== Task details ==
Only those lines running from the start of the listing below through the line that holds "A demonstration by" are to be written out, exactly and in full.

== Source material ==
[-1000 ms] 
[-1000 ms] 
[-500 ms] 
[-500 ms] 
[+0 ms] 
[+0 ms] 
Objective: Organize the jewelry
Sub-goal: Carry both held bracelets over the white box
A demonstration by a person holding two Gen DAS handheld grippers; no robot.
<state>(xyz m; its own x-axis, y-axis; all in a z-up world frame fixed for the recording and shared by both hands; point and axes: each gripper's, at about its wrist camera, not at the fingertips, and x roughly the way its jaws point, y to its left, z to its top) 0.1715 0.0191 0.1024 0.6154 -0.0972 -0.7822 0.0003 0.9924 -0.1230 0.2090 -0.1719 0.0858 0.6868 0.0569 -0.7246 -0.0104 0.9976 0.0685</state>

== Solution to this exercise ==
[-1000 ms] 
[-1000 ms] 
[-500 ms] 
[-500 ms] 
[+0 ms] 
[+0 ms] 
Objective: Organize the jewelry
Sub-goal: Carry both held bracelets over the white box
A demonstration by a person holding two Gen DAS handheld grippers; no robot.

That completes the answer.